Work order: Starting with the line that has "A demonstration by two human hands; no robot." and finishing with the line that has "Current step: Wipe", set down each line below exactly. Pictures are not copied.

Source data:
########

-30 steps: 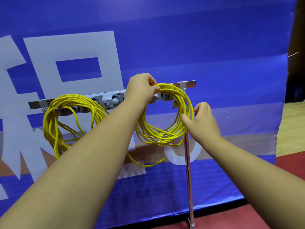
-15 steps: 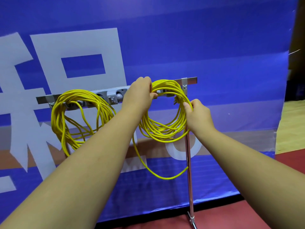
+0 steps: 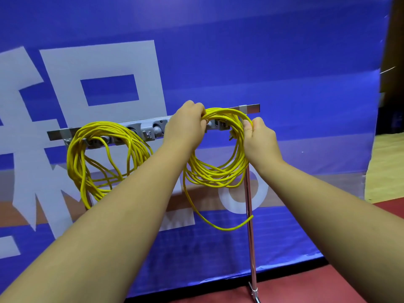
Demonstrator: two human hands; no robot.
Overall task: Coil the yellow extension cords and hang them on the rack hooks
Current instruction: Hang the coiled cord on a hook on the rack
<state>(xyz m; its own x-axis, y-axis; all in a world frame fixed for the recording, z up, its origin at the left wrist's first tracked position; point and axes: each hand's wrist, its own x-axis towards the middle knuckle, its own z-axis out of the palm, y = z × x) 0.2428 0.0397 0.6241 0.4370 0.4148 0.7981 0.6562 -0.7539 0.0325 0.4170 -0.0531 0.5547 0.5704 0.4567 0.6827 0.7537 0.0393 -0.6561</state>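
Left grip (image 3: 185, 130): curled round yellow coil (image 3: 215, 173) at its top, just before rack hook (image 3: 221, 125).
Right grip (image 3: 259, 138): pinches the coil's right side.

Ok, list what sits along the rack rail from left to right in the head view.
Hung yellow cord coil, grey plastic hook block, left hand, second yellow cord coil gripped by both hands, right hand.

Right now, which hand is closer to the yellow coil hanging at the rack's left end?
Left. The left hand grips the top of the second coil, just right of the hanging coil. The right hand holds the second coil's right side, farther away.
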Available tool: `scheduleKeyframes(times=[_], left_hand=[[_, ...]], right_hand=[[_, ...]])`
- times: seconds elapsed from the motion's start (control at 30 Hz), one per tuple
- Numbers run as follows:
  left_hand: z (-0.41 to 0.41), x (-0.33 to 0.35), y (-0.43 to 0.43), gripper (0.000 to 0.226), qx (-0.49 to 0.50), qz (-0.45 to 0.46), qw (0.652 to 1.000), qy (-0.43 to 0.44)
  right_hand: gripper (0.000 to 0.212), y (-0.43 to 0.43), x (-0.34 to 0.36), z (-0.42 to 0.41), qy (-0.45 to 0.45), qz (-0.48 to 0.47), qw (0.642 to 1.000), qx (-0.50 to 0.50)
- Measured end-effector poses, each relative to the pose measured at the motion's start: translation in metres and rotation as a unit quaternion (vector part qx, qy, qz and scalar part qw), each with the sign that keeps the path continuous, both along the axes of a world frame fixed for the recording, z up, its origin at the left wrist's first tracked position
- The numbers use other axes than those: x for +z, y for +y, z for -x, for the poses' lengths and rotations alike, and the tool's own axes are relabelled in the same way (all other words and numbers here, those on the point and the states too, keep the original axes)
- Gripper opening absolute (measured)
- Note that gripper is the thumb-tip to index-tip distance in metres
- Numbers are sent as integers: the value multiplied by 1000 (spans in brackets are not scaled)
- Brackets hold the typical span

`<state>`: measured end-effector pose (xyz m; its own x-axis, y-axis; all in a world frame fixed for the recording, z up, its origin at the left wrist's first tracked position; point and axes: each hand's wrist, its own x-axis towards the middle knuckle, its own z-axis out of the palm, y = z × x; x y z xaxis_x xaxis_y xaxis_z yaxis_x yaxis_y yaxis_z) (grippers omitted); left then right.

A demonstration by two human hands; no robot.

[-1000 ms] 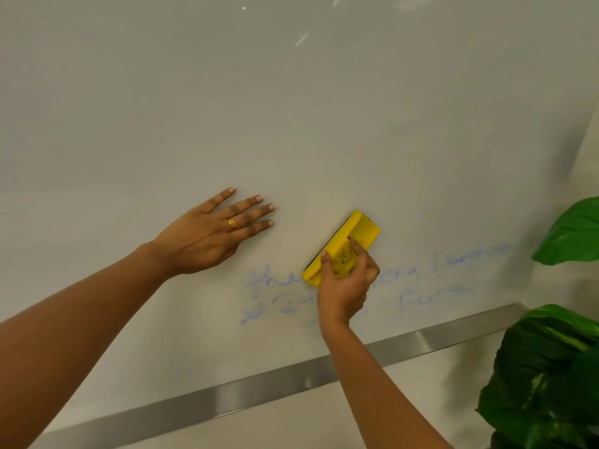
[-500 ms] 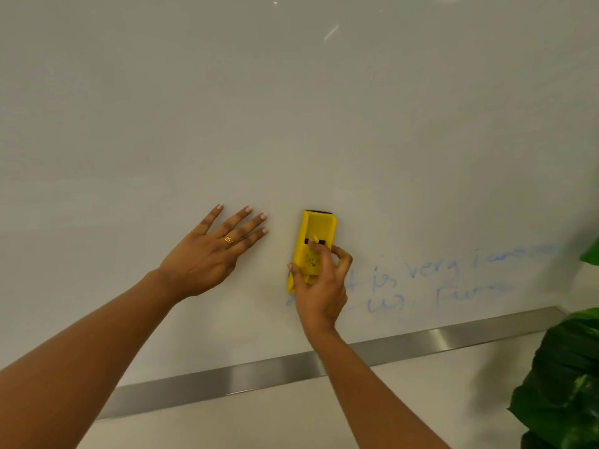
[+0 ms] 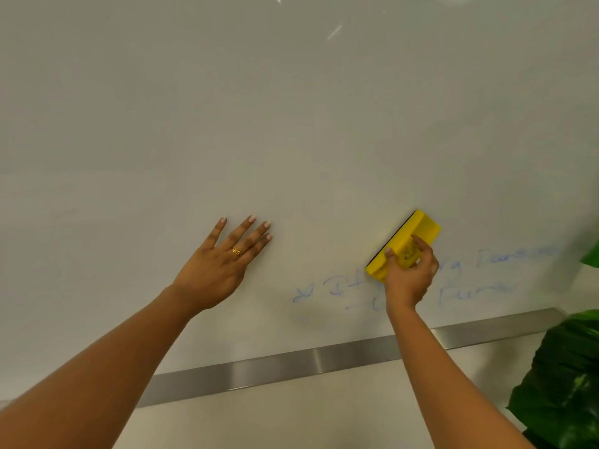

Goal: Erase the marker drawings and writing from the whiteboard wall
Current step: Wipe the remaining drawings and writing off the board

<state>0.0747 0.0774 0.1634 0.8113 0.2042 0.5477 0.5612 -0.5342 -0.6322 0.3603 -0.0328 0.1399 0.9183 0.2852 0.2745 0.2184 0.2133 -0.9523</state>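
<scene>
The whiteboard wall (image 3: pixel 291 108) fills the view. Faint blue marker writing (image 3: pixel 343 288) runs along its lower right, partly hidden behind my right hand. My right hand (image 3: pixel 409 277) grips a yellow eraser (image 3: pixel 405 243) with a dark pad, tilted up to the right and pressed on the board over the writing. My left hand (image 3: pixel 223 264), wearing a gold ring, lies flat on the board to the left of the writing, fingers spread and straight.
A brushed metal strip (image 3: pixel 291 367) runs along the board's lower edge. A large green leafy plant (image 3: pixel 564 377) stands at the lower right, close to my right forearm. Pale wall continues below the strip.
The eraser swept right from beside my left hand and tilted to the right. The upper line's words on the left are gone; "It" and a mark beside it remain. My left hand stays flat.
</scene>
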Motion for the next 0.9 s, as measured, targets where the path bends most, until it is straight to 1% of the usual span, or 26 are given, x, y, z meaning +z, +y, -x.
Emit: scheduleKeyframes(times=[0.13, 0.2, 0.37, 0.53, 0.63, 0.73, 0.83, 0.9], left_hand=[[-3, -9, -2, 64, 4, 5, 1000, -24], [-8, -20, -6, 67, 12, 18, 998, -52], [-15, -43, -10, 71, 23, 43, 994, -97], [-20, -59, -15, 64, 32, 70, 988, -132], [-25, -71, -20, 64, 32, 92, 983, -158], [-27, -79, -22, 65, 34, 99, 980, -171], [-28, -82, -22, 69, 43, 98, 979, -173], [-28, -84, -22, 72, 50, 97, 979, -170]], right_hand=[[51, 7, -4, 32, -44, 4, 999, 6], [56, 14, -10, 61, -99, 16, 995, 23], [71, 22, -32, 128, -231, 39, 970, 65], [79, 24, -54, 152, -294, 79, 946, 109], [75, 24, -67, 155, -318, 93, 935, 126], [72, 22, -75, 145, -361, 114, 918, 117], [59, 19, -77, 127, -398, 145, 901, 92], [54, 17, -77, 113, -399, 154, 901, 74]])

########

Reply to the exercise:
A demonstration by two human hands; no robot.

[-1000 ms] 
[-500 ms] 
[+0 ms] 

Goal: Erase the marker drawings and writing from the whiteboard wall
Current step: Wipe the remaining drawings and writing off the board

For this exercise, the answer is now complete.